Como nasceu a ideia que levou à criação do “CO2”?

Andava à procura de um tema económico que fosse actual, que desempenhasse um papel com alguma relevância na vida das sociedades, algo universal mas ao mesmo tempo que gerasse alguma polémica e preocupação. O tema não completamente original, pois já existem alguns jogos com a mesma abordagem, mas não encontrei nenhum que tivesse a complexidade e o nível de estratégia do CO2.

O que é que pode dizer sobre o jogo?
CO2 é um jogo que tem por objectivo suprimir as emissões de dióxido de carbono na atmosfera. O twist reside na dificuldade que as organizações têm em angariar fundos suficientes, para que se dê a viragem de uma economia baseada na produção de energia de combustíveis fósseis. Assim o jogo retrata em parte a política actual de compra de emissões de CO2 das companhias citadas, como se tratasse de uma autorização para poluir, originando fundos monetários, para que organizações que trabalham em conjunto com a ONU possam investir num crescimento sustentado de energias não poluentes. O jogo possui um lado político referenciado nas cartas de acção e em objectivos mundiais como as cartas de cimeiras e políticas regionais. CO2 tem ainda uma versão avançada que aumenta o grau de dificuldade do jogo através da adição de eventos relacionados com os efeitos de estufa, que acontecem à medida que o jogo se desenrola, tornando o factor económico mais difícil de gerir.
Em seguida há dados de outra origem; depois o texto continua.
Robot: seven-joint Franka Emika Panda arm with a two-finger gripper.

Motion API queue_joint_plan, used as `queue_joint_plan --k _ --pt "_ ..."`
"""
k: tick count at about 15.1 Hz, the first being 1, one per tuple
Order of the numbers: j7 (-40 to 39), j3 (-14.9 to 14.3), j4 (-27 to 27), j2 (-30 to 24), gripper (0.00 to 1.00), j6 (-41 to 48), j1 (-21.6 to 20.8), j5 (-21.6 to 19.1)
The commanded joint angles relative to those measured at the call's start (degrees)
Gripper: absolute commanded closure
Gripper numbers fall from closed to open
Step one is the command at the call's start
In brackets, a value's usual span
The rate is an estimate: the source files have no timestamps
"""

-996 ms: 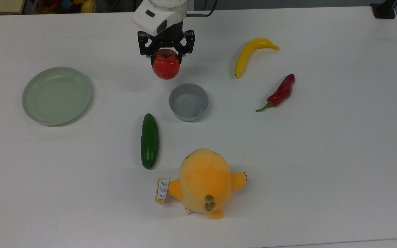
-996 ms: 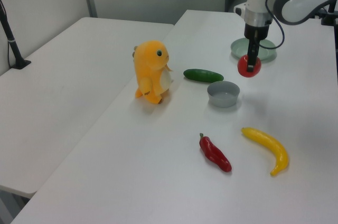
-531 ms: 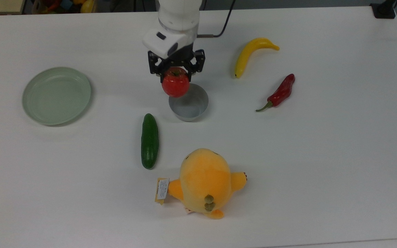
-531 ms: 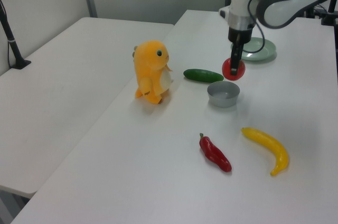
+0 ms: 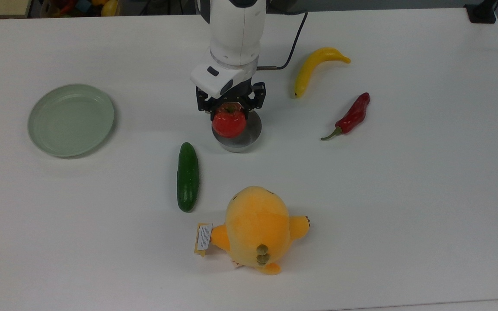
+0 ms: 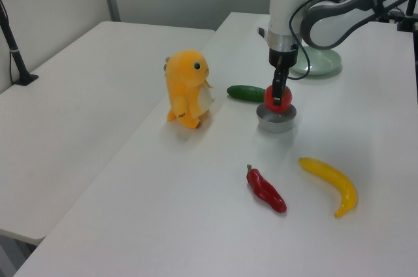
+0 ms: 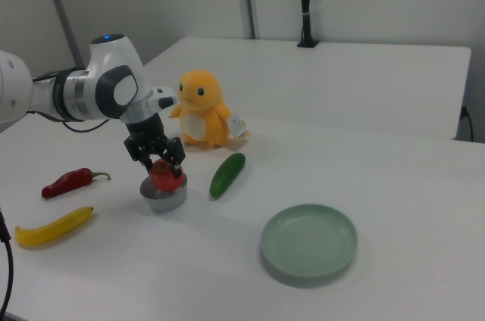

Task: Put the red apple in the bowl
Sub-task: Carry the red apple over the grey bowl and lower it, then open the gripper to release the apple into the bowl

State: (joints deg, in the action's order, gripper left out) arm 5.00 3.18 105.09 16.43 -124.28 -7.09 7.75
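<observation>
"Where's the apple?"

"In my gripper (image 5: 230, 113). My fingers (image 7: 179, 165) are clamped on either side of the apple (image 5: 229, 124), and I hold it right over the bowl (image 5: 252, 134), its underside at about rim height; in the left view the apple (image 6: 277, 97) sits just above the grey wall (image 6: 275, 123). I can't tell whether it touches the bowl."

"What else is on the tabletop (image 5: 404, 194)?"

"A cucumber (image 5: 187, 176) just beside the bowl on the top view's left, a pale green plate (image 5: 71, 119) further that way, a banana (image 5: 314, 67) and a chili (image 5: 352, 115) on the top view's right, and an orange plush toy (image 5: 255, 228) near the lower edge."

"Any writing?"

"The plush carries a small tag (image 5: 204, 237), white print on a yellow card, too small to read."
</observation>
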Motion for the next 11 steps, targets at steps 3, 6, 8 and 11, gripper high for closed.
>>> queue_joint_plan --k 3,6,8,11 --pt "1.5 0.6 -1.7 1.1 0.00 1.8 0.1 0.4" --pt "1.8 0.9 -1.8 0.9 0.00 2.0 0.4 -0.2" --pt "6.3 1.8 -1.8 -0.5 0.00 4.9 0.8 -0.3" --pt "7.1 1.7 -1.7 -6.1 0.00 10.6 1.0 -0.2"
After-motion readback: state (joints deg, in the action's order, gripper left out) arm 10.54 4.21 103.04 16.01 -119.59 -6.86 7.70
O jogo já tem editora? Qual?
Ainda não. O jogo está em apreciação, mas esta fase demora tempo e é determinada por alguma sorte, especialmente quando se trata de designers totalmente desconhecidos. Não é tarefa fácil encontrar editora, mas eu acredito na qualidade do jogo e tendo bastantes opiniões favoráveis acredito que virá a acontecer.
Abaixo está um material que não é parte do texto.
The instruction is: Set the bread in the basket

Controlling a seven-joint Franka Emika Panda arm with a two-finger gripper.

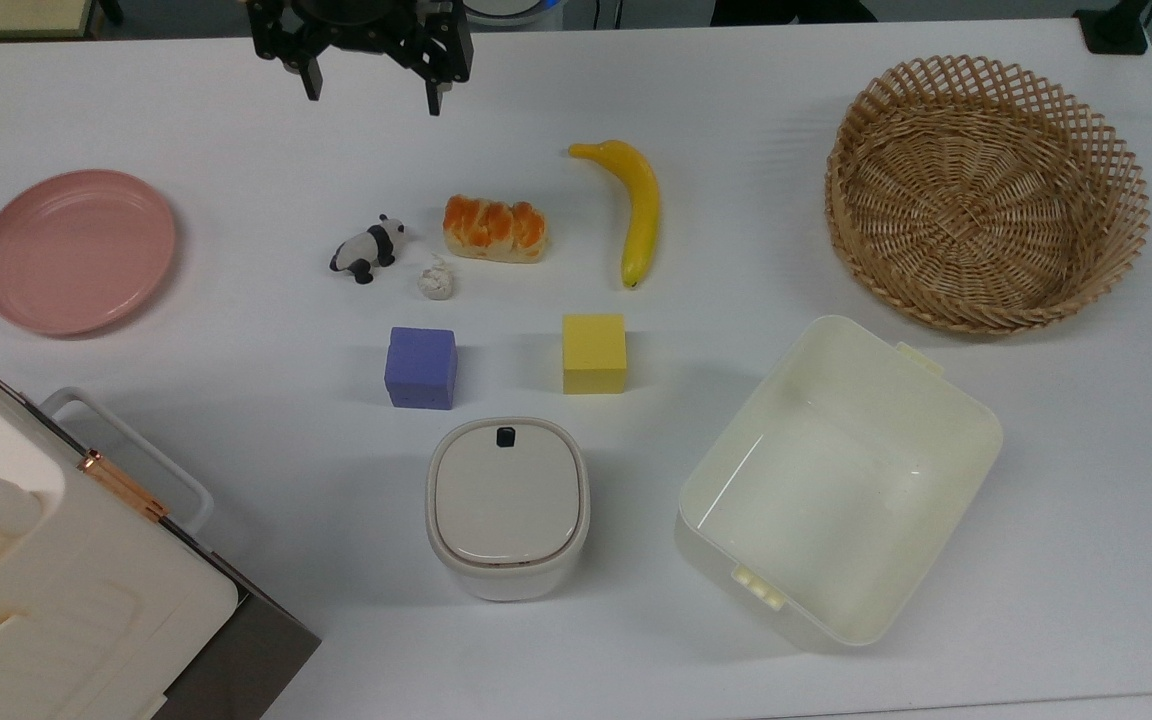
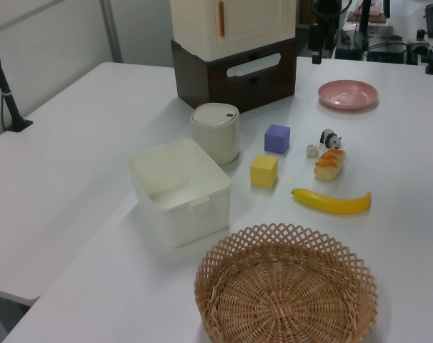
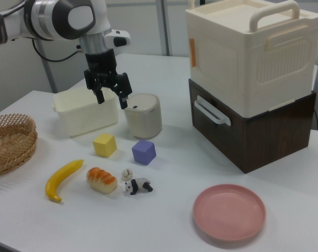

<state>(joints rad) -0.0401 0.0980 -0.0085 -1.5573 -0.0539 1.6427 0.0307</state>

Onde é que vai buscar as ideias para os seus jogos? Começa pela mecânica ou pelo tema?
Por agora tenho apenas dois jogos desenhados. O primeiro, que espero ver publicado ainda este ano, chama-se Vinícola e o segundo projecto finalizado é este CO2. Ambos partiram do tema.

Em que tipo de mecânica prefere focar o processo de desenvolvimento dos seus jogos?
Não tenho nenhum método definido, normalmente procuro as mecânicas que melhor se conseguem integrar no tema e no desenrolar do jogo. A originalidade é outro factor que tenho em atenção. Muitas vezes a simples mudança de uma mecânica que já existe pode torna-la bastante original. No CO2 o work placement torna-se original pela adição de mais um personagem que fica no tabuleiro, enquanto outros voltam para a mão do jogador, a mecânica da substituição de fábricas e os acordos, onde o jogador emite certificados de CO2, que lhe dão pontos negativos em troca de dinheiro, também me parecem adicionar alguma originalidade ao jogo.
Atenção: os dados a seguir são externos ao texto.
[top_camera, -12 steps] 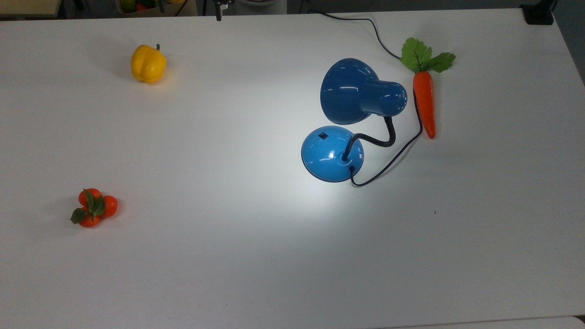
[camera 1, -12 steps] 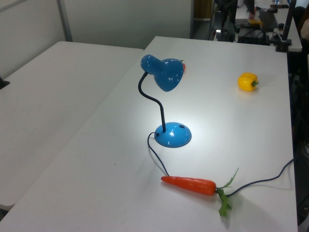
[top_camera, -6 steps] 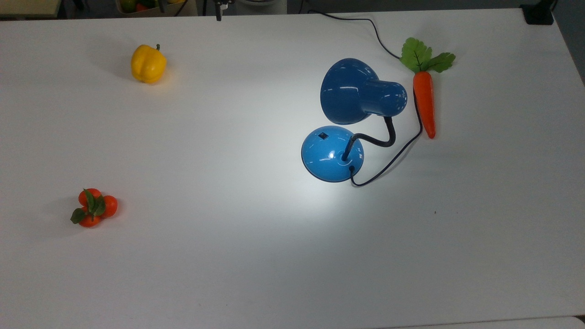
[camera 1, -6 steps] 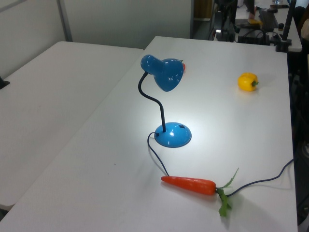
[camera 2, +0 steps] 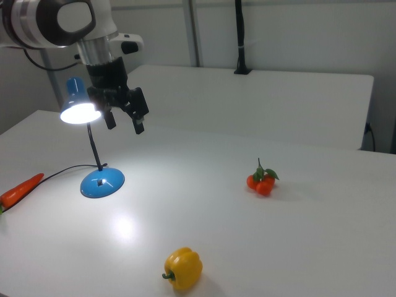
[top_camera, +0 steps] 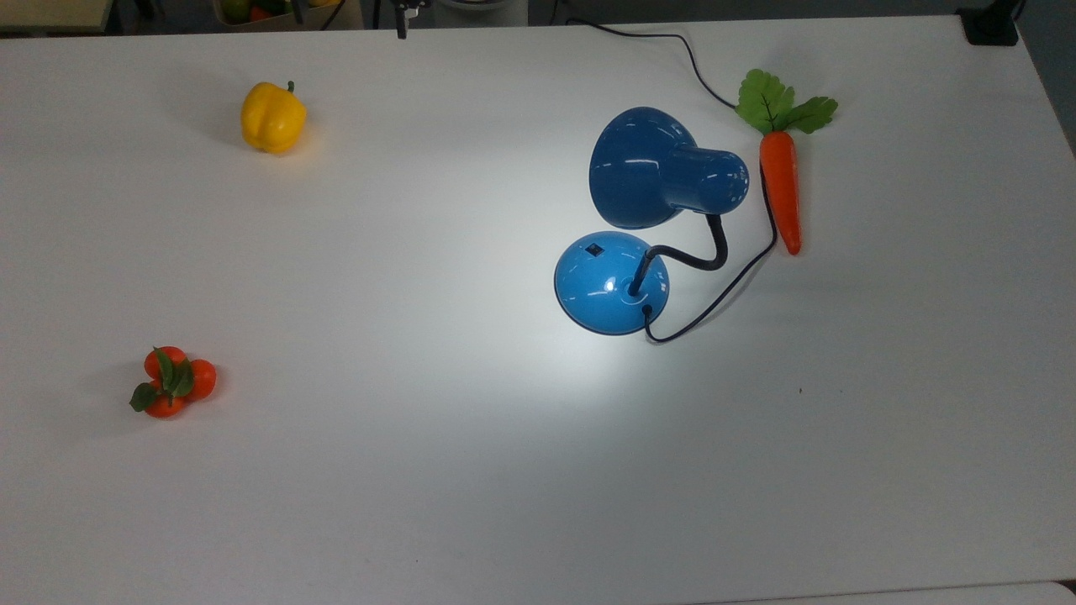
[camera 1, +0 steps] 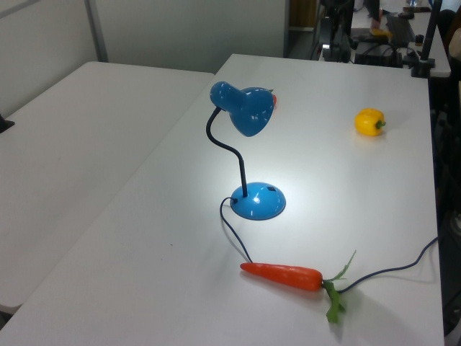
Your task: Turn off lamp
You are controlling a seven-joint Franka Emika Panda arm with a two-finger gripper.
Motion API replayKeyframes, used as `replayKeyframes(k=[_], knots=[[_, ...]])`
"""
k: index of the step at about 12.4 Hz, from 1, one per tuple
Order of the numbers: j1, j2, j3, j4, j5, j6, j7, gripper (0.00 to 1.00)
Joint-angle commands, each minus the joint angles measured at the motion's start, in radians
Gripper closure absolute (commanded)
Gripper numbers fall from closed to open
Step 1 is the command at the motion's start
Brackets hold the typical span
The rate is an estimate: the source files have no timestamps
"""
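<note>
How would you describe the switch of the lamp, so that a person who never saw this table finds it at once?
On the white table, find the blue lamp beside the carrot. Look at its round base, lit by the shade above. The switch is the small black rectangle on the base's upper left in the top view, opposite the spot where the cord leaves.

White table [top_camera: 420, 504] seen from above. A glossy blue desk lamp [top_camera: 639, 218] stands right of centre: round domed base [top_camera: 611, 283] with a small black switch [top_camera: 594, 249], black bendy neck [top_camera: 698, 259], bell-shaped shade [top_camera: 651, 168] above the base. A bright pool of light lies on the table around the base. The black cord [top_camera: 714, 307] loops from the base, runs alongside a toy carrot [top_camera: 780, 189] with green leaves, and continues to the table's far edge. A yellow bell pepper [top_camera: 272, 118] lies at upper left; a cluster of small oranges [top_camera: 172, 383] with leaves lies at lower left.
</note>
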Motion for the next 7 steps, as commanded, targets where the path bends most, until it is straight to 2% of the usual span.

Que nível de sorte considera aceitável nos seus jogos?
Pessoalmente evito demasiada sorte nos meus jogos. Gosto que o jogo tenha alguma aleatoriedade, mas procuro sempre que as condições de vitória não dependam dela.

O desenvolvimento de um jogo envolve várias fases – criação, edição, testes e publicação – qual é a que mais lhe agrada? Porquê?
A criação do jogo e os testes. Sou designer de profissão e trabalhei durante mais de 10 anos como director de arte em agências de publicidade. Por isso a criação faz parte integrante da minha vida. Também gosto muito de fazer os testes aos jogos, pois consigo ver como o projecto evolui e permite receber sempre um excelente feedback do que devo alterar ou não nos protótipos. Dou sempre muita importância às reacções e opiniões dos jogadores. Sem elas nunca seria possível fechar nenhum jogo. Na minha opinião os testes são parte integrante da criação do jogo.

Em quantos jogos trabalha ao mesmo tempo? Trabalha em vários projectos em simultâneo ou dedica-se apenas a um único?
Os dois que fiz foram trabalhados apenas um de cada vez, mas durante o processo de desenvolvimento do jogo surgem sempre novas ideias e mecânicas, o que me faz ter vários projectos em aberto ao mesmo tempo. É inevitável. Neste momento no meu computador tenho um turbilhão ficheiros com ideias e temas novos que posso desenvolver. Muitos deles vejo logo que não resultam e outros ainda trabalho neles durante um tempo, mas depois ponho-os de lado porque sinto que não me levam a lado nenhum.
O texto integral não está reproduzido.